TASK ITEM: Using the data below, restate exactly every line from the one with "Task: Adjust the" up to and including the one with "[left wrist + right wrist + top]". No picture belongs in it.

LISTED RECORDS:

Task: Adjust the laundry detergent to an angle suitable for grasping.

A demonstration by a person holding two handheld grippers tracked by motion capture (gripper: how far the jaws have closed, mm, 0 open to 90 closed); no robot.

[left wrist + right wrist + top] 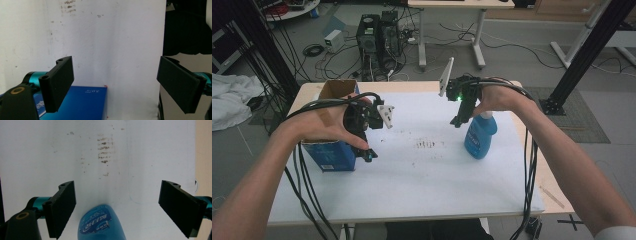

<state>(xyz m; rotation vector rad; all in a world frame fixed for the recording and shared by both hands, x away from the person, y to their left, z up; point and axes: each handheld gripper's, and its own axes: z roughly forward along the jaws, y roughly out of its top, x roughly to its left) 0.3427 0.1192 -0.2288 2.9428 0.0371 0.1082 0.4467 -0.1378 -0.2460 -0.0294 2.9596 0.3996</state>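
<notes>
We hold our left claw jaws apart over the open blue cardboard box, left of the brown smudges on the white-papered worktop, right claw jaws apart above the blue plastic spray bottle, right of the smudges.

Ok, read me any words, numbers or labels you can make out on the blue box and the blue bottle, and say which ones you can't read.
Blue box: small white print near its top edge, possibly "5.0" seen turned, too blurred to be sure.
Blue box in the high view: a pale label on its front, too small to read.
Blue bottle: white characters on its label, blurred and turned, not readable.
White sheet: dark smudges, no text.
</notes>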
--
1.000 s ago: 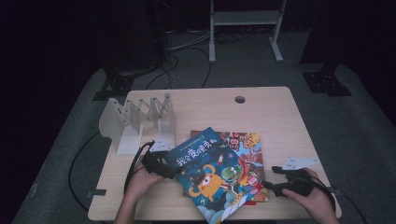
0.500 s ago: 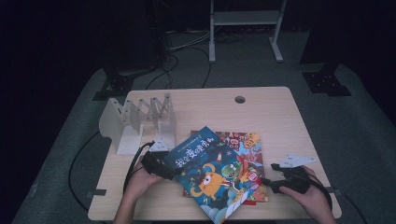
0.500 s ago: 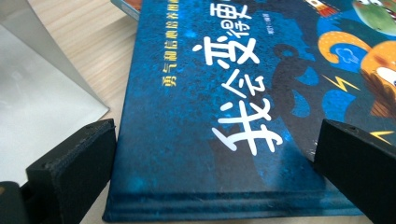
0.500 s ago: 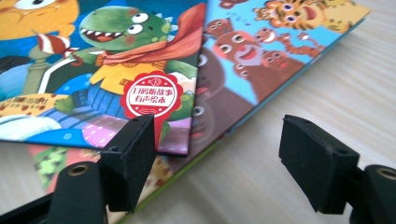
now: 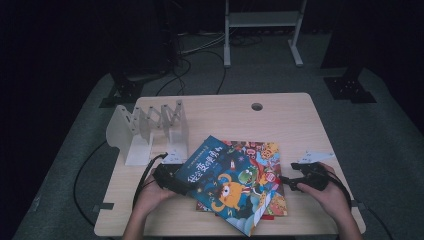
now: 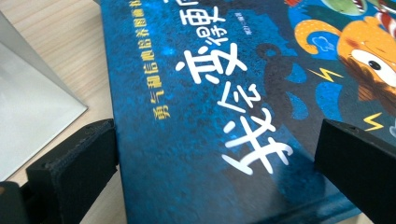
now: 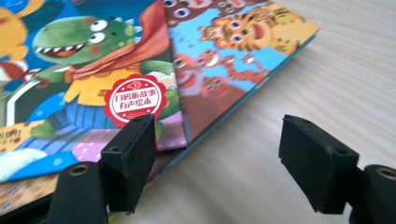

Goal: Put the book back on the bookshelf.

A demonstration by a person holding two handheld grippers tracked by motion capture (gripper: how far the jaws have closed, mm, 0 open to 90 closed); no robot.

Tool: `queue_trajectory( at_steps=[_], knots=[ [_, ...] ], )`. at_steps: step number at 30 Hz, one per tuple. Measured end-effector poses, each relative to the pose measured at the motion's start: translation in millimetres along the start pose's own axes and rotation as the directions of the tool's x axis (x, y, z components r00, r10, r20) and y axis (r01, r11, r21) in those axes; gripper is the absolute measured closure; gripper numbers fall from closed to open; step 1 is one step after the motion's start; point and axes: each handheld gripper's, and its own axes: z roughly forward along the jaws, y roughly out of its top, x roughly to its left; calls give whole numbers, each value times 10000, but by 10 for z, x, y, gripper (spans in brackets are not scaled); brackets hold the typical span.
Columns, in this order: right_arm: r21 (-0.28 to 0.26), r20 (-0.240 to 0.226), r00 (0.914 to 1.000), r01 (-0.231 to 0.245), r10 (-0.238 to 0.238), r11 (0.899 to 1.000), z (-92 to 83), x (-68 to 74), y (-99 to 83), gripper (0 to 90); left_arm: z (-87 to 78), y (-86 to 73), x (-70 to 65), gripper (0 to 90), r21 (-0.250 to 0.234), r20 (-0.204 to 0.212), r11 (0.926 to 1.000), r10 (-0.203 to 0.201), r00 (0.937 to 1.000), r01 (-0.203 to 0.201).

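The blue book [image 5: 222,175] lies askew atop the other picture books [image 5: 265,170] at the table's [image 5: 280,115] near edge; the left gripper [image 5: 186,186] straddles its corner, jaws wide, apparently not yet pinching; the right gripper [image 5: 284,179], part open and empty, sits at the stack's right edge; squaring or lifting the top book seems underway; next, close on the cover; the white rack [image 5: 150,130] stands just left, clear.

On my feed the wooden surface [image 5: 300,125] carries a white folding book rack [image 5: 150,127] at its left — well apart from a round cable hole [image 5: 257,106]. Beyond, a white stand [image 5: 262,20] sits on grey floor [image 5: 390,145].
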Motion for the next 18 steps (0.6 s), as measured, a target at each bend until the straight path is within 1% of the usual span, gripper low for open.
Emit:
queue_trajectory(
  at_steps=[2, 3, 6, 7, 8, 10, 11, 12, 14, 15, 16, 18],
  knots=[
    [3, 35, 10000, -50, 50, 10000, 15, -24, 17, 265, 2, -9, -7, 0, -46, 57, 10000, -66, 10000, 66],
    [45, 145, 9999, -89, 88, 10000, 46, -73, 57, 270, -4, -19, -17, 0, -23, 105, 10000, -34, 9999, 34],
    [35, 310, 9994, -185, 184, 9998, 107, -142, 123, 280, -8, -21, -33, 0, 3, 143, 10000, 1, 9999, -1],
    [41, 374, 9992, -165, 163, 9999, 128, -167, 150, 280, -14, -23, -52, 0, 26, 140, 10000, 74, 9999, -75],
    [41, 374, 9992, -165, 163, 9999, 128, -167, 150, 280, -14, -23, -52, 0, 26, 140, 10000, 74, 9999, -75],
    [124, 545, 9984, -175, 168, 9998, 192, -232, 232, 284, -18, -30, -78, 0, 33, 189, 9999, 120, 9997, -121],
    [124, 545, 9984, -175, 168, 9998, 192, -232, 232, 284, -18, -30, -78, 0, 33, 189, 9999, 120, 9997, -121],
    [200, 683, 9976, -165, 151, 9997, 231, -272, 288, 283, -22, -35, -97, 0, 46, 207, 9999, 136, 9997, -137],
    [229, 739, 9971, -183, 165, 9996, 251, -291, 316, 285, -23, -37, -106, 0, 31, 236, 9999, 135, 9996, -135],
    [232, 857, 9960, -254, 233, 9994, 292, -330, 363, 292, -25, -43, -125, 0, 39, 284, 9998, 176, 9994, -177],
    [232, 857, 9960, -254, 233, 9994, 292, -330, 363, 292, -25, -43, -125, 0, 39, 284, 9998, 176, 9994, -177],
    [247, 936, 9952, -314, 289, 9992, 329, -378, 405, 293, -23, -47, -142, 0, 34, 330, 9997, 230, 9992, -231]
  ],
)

RESPONSE TO THE TASK:
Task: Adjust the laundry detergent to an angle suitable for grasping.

A demonstration by a person holding two handheld grippers tracked by motion capture (gripper: how far the jaws have closed, mm, 0 open to 90 closed); no robot.

[left wrist + right wrist + top] 

That makes the output complete.